CircleCI is used to package up the resource and publish to the PowerShell Gallery (on successful on master only). When you push to a branch all of the resources which have tests will execute. We keep master green.
The maximum envelope size for WinRM is not sufficient for installing large packages. To increase the envelope size use winrm set winrm/config @{MaxEnvelopeSizekb=”153600″}
- this exampe will increase it to 150MB. The PackerExample repo has an example of this.
There is an open bug with our python resource that causes it to have issues getting conda onto the path, the cause is unknown, but in practice it's fine becuase multiple reboots are required to finished a configuration. Over the multiple reboots it seems to work.
Currently we observe that 3 reboots are required to finish our standard configuration. DSC handles resuming gracefully so no user intervention is needed. Just good to be aware of.
When the build agent sshs into the build it lacks the credentials that would typically be present in a windows environement, consequently some work arounds may be helpful for privilaged operations.

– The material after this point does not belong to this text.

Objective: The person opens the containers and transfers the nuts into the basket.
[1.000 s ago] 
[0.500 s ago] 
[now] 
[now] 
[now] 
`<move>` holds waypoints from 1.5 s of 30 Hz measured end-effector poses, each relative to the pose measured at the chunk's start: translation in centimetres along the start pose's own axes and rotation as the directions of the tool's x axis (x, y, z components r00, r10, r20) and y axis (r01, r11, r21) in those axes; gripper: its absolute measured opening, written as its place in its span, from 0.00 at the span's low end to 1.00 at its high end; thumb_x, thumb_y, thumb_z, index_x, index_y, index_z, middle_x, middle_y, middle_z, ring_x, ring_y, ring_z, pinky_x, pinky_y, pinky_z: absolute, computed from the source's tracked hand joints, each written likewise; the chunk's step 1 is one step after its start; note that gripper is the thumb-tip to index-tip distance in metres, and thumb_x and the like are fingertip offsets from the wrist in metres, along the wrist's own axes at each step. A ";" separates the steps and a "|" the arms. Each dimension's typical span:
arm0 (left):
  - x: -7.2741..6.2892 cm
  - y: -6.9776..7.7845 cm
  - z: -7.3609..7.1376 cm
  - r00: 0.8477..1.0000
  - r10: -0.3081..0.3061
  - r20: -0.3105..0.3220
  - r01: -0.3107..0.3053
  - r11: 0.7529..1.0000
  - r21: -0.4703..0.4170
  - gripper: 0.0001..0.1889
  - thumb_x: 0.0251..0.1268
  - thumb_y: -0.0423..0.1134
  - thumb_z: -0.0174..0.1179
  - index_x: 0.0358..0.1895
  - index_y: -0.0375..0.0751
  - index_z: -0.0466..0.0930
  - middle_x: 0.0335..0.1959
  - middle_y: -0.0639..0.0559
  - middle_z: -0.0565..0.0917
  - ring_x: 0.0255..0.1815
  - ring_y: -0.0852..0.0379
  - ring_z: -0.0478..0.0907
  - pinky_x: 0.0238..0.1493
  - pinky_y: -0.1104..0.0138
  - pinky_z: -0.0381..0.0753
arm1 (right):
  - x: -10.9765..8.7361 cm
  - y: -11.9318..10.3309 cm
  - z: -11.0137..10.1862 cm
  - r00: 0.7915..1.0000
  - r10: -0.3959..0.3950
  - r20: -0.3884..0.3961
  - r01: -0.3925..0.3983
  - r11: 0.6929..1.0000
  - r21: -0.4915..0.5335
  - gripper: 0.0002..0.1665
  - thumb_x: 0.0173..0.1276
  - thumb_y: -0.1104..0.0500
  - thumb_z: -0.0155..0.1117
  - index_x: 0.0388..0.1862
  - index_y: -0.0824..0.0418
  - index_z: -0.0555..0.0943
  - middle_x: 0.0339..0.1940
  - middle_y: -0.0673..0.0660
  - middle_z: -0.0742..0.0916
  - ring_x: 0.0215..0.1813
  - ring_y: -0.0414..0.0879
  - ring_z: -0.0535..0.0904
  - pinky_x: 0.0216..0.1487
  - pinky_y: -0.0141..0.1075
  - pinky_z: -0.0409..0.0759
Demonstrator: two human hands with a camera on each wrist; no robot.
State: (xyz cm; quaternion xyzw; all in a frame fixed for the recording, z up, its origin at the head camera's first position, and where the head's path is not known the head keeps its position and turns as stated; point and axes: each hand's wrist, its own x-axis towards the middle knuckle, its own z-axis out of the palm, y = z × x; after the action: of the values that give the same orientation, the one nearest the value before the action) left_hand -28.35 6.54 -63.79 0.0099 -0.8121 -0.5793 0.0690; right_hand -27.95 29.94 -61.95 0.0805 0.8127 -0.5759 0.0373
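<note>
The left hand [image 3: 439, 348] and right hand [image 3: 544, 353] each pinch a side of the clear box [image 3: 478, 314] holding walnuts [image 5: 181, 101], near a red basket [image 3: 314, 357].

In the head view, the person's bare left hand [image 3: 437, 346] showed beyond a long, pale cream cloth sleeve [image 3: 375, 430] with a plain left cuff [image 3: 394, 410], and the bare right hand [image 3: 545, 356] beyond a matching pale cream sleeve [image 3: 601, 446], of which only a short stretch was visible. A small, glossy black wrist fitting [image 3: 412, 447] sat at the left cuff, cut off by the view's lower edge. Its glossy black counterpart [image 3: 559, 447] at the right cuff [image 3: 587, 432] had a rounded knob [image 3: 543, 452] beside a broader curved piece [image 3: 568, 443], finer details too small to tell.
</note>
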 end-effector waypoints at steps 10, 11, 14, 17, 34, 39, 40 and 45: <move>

The simpliest way to do so is to simply reset the password of the CircleCI user and create a set of powershell credentials then do the operation in a more privilaged subshell.
Add-Type -AssemblyName System.web
$raw_password = [System.Web.Security.Membership]::GeneratePassword(42, 10)

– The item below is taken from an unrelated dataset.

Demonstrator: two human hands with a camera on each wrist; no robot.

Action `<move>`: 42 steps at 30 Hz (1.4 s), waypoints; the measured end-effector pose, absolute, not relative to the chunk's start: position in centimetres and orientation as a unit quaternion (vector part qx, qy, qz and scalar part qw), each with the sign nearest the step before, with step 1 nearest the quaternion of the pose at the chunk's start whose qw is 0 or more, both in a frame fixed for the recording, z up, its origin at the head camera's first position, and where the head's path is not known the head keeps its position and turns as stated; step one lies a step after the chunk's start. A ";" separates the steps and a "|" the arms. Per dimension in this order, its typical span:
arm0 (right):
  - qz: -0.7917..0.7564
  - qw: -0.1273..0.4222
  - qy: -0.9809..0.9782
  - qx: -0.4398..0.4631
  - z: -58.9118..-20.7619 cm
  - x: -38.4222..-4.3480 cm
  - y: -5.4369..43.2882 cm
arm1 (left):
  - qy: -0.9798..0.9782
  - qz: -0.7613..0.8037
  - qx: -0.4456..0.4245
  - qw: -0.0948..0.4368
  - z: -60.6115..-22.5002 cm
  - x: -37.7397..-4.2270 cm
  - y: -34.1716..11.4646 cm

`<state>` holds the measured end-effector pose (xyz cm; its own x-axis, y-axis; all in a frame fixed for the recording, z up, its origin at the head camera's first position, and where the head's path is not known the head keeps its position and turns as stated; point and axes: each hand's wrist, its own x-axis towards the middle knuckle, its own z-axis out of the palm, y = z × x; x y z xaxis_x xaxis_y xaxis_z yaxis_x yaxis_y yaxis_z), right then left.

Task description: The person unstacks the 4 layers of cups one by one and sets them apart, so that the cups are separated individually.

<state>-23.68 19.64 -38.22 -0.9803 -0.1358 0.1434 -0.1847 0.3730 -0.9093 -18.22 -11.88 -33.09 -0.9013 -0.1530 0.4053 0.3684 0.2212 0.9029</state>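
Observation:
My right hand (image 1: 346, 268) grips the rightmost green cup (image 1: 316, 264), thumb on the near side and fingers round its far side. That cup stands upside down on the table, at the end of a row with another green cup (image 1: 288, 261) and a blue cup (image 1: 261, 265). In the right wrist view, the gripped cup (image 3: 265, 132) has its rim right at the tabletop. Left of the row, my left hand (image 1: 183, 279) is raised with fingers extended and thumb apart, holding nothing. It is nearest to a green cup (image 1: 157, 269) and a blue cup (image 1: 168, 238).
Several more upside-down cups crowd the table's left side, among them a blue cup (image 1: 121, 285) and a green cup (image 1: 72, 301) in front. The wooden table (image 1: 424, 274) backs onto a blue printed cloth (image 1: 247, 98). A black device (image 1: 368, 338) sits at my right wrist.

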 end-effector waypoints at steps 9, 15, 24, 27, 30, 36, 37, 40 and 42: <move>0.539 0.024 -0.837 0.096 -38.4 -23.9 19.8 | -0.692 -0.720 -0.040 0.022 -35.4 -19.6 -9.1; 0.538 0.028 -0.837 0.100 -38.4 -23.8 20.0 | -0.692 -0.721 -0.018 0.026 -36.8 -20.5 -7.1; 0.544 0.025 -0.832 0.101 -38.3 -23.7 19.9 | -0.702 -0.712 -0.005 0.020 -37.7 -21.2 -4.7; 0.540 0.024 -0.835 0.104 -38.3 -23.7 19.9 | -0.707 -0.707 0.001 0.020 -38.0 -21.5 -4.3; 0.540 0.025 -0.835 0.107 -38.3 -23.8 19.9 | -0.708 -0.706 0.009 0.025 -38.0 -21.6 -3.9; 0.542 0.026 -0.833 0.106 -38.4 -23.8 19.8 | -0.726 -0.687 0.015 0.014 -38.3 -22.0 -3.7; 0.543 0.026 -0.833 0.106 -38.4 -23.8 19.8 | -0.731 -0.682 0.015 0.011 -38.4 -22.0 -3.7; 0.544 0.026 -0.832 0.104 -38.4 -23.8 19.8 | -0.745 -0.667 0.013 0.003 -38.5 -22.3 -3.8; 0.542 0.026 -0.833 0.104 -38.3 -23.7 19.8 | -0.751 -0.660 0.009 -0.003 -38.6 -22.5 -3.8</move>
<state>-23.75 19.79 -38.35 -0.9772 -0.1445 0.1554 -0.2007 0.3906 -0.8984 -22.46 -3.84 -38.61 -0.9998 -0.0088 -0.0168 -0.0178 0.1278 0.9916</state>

$password = ConvertTo-SecureString $raw_password -AsPlainText -Force
Set-LocalUser -Name "circleci" -Password $password
$username = "circleci"
$cred = New-Object System.Management.Automation.PSCredential -ArgumentList $username, $password
Start-Job -Credential $cred -ScriptBlock { # Certificate publisher
#Do privilaged operation here
}
For some reason the cChoco DSC resource has not been updated on the powershell gallery in quite some time. The development version has some needed parameters so we use that.